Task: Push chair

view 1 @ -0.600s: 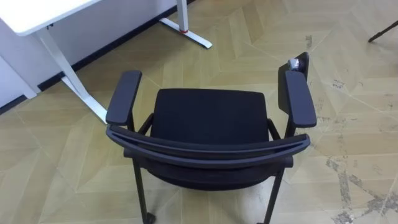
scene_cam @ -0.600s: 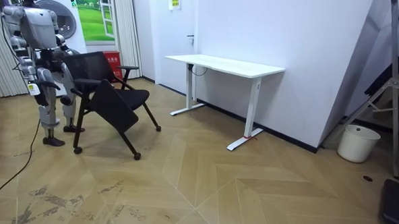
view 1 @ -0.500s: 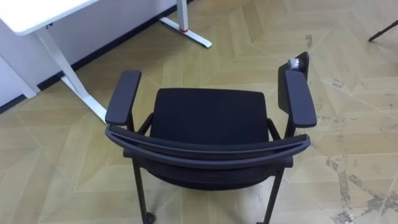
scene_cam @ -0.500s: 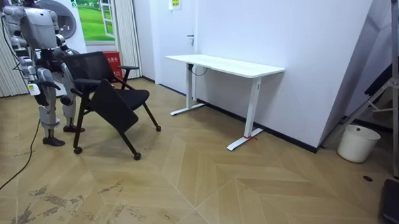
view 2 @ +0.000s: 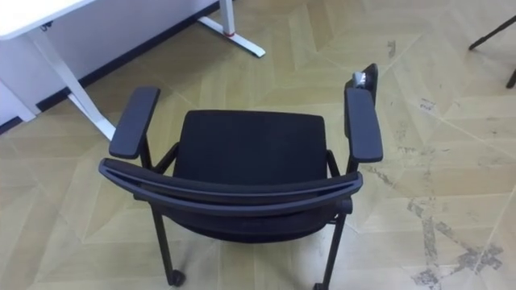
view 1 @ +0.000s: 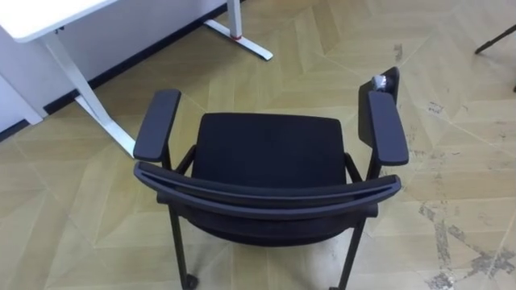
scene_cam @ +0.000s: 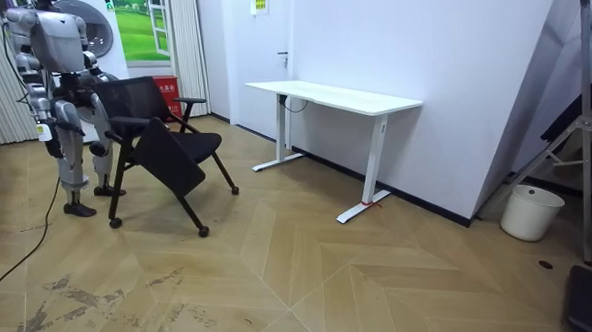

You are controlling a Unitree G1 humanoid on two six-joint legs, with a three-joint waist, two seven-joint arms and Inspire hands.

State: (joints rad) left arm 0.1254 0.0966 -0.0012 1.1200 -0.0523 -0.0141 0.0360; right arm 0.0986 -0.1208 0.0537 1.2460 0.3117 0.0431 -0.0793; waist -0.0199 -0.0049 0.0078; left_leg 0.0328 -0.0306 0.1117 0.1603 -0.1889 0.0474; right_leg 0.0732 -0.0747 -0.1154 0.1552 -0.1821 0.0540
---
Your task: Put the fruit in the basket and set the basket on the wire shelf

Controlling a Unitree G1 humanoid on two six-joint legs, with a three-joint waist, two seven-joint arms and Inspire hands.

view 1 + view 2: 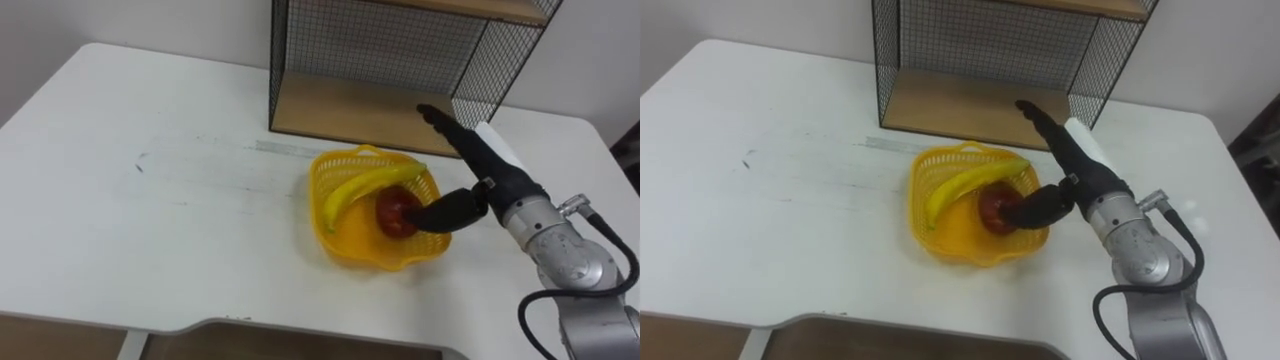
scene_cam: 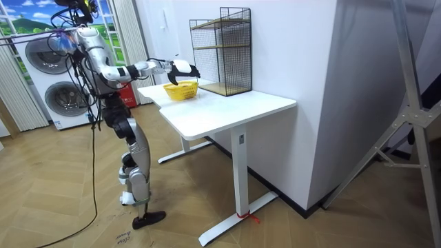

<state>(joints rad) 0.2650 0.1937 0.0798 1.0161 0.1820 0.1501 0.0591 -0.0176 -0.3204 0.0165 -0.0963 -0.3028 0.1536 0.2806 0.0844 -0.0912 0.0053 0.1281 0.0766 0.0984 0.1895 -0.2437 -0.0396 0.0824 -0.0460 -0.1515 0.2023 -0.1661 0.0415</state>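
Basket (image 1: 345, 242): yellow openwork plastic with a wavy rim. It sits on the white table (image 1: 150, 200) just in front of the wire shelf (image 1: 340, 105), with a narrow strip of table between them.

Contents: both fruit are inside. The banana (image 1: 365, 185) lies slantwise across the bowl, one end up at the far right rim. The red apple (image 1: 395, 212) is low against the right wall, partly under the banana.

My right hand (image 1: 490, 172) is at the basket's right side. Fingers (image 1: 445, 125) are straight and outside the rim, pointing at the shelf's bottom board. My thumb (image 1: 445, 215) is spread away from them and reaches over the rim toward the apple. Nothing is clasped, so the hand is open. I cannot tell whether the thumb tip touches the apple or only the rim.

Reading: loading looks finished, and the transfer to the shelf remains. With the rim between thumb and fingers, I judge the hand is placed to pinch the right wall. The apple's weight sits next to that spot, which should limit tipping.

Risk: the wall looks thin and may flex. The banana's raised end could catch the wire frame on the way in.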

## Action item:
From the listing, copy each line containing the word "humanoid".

## Exercise answer:
You are controlling a Unitree G1 humanoid on two six-joint legs, with a three-joint waist, two seven-joint arms and Inspire hands.
Controlling a Unitree G1 humanoid on two six-joint legs, with a three-joint waist, two seven-joint arms and Inspire hands.

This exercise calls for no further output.